**EXERCISE AIM**
Pull out every line in the data that has the string "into" in it.

[Entries taken from a collection]
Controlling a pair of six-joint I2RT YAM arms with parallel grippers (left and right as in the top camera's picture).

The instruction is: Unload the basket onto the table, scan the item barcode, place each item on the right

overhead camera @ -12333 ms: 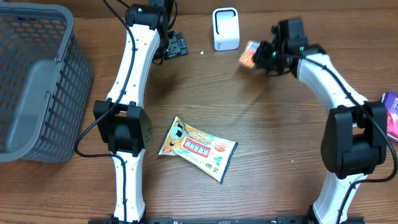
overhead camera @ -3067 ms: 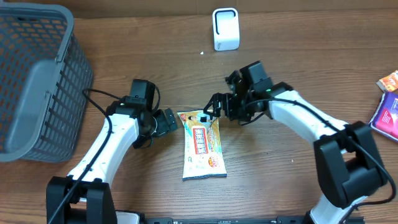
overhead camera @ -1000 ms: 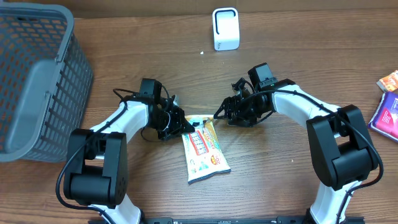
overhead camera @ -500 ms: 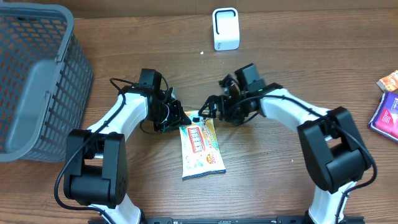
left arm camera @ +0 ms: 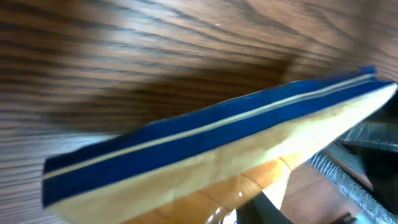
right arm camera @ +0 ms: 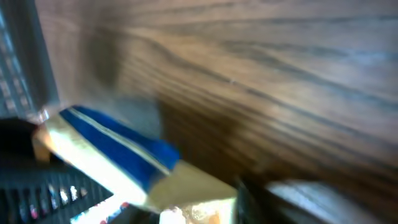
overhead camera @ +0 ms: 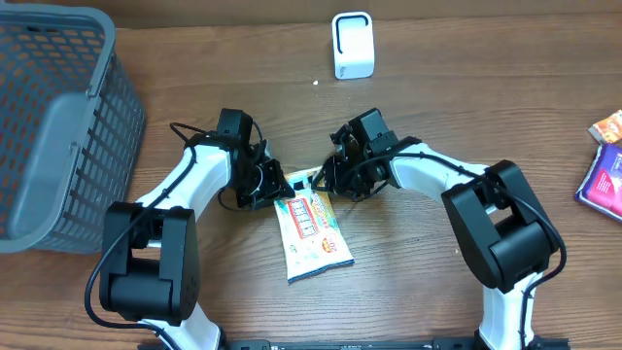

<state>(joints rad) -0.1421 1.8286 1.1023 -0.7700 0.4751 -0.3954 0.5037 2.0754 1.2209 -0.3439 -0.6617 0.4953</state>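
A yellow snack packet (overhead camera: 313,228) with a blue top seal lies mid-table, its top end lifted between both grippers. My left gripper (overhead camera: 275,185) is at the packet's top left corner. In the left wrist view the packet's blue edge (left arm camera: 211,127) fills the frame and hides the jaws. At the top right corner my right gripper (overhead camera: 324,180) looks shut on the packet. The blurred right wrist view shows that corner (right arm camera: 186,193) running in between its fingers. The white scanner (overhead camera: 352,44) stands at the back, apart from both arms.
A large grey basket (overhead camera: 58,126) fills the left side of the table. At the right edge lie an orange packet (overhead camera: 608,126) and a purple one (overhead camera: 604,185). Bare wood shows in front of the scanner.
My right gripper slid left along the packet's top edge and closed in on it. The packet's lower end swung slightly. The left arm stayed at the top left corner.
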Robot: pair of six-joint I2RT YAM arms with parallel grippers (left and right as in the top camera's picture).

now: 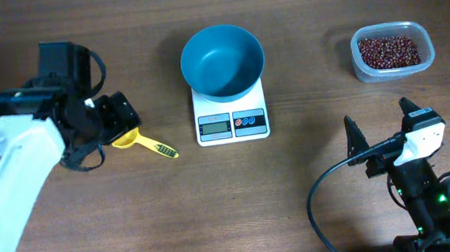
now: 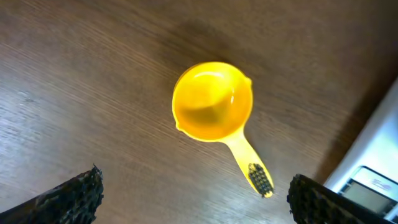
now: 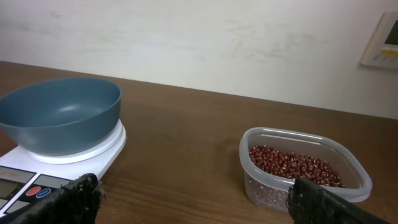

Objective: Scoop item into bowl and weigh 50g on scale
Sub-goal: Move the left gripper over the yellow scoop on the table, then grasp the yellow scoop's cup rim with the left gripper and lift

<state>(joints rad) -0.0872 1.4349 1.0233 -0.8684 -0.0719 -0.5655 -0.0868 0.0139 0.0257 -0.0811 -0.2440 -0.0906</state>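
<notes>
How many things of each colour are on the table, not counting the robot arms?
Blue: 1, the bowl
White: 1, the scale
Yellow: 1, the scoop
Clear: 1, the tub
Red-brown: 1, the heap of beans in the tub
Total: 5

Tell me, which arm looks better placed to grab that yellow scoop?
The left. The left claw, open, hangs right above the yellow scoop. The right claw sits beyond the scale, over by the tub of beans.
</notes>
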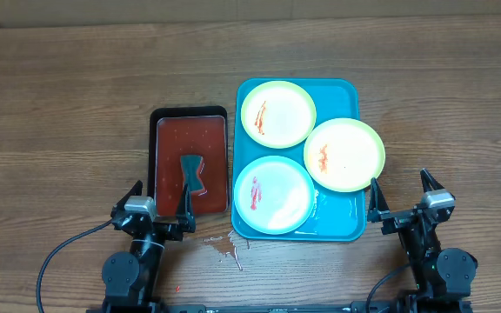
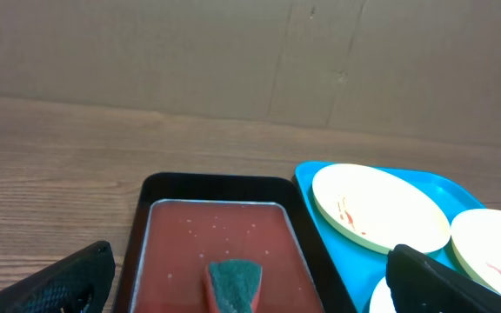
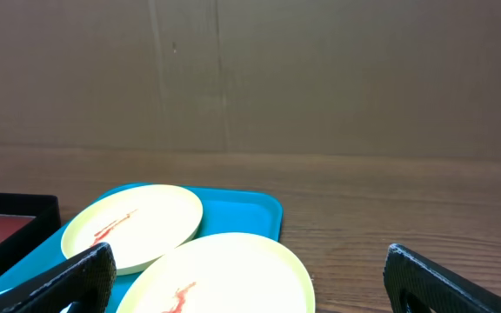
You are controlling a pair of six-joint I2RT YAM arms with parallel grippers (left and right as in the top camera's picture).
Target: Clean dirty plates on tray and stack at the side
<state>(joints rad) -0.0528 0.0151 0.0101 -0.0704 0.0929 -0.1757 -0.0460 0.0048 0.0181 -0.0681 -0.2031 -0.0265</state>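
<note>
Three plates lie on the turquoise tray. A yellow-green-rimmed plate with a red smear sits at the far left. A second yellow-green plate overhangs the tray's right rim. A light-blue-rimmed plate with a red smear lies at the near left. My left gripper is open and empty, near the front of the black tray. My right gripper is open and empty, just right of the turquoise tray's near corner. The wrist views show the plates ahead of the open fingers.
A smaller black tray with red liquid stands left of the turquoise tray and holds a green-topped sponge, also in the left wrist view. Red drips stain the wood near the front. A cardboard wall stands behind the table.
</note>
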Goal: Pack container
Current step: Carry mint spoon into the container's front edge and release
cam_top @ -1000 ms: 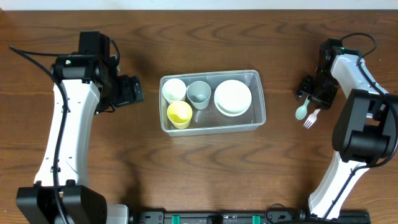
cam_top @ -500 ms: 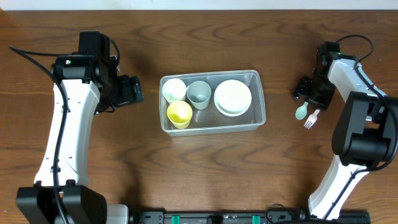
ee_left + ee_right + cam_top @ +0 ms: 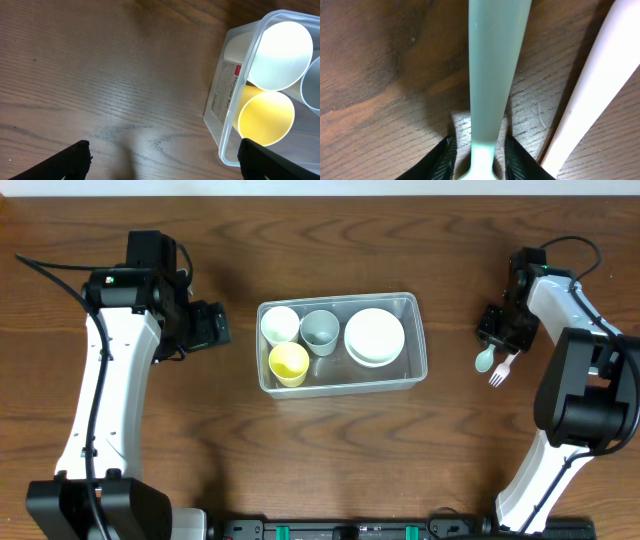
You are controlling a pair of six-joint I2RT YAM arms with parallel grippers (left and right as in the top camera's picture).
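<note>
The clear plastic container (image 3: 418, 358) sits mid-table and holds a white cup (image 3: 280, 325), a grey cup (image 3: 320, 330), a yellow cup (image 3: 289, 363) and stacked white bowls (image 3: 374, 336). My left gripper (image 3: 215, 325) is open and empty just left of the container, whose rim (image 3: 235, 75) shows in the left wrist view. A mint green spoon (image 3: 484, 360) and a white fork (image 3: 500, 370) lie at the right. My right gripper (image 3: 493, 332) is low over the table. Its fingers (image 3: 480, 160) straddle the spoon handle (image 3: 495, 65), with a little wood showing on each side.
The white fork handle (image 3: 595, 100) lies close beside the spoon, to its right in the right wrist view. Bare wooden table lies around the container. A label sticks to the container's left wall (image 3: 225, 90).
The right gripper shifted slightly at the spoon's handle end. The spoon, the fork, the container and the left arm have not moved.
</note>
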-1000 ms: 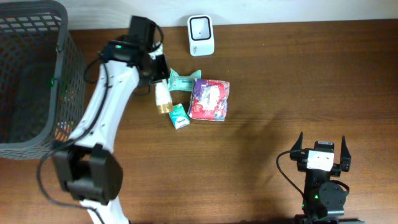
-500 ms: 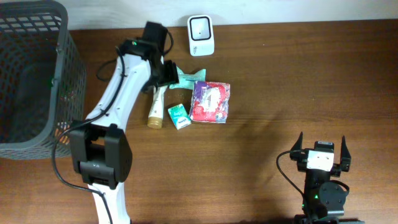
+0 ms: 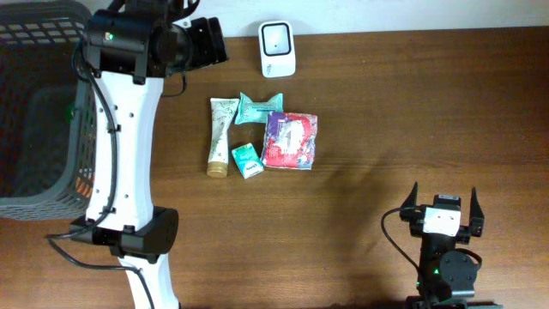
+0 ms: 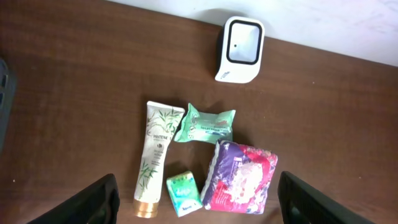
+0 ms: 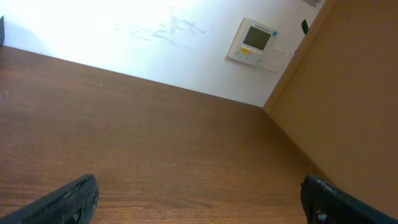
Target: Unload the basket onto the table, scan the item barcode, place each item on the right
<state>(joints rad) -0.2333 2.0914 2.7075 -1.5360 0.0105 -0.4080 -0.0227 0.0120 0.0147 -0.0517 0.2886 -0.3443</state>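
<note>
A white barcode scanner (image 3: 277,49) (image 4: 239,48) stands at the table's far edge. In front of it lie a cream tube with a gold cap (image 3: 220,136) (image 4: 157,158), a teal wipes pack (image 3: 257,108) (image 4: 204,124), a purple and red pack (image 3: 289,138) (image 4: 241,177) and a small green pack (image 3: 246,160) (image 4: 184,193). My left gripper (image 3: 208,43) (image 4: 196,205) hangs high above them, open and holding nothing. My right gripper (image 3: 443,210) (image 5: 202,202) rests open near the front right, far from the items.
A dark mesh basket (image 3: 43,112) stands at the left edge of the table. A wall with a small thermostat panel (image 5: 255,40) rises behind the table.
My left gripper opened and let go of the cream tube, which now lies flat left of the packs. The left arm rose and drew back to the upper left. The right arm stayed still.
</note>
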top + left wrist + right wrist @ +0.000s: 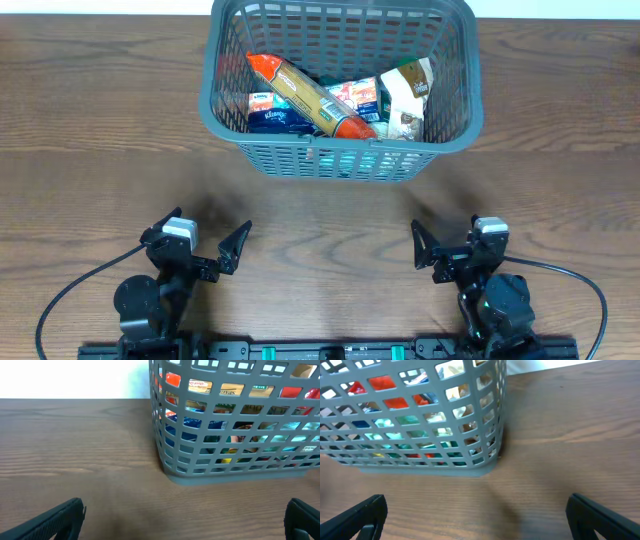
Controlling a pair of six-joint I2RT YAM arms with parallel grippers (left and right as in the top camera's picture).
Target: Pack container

**ANSWER BOX**
Objective: Scoop item into bowl and weigh 50g on scale
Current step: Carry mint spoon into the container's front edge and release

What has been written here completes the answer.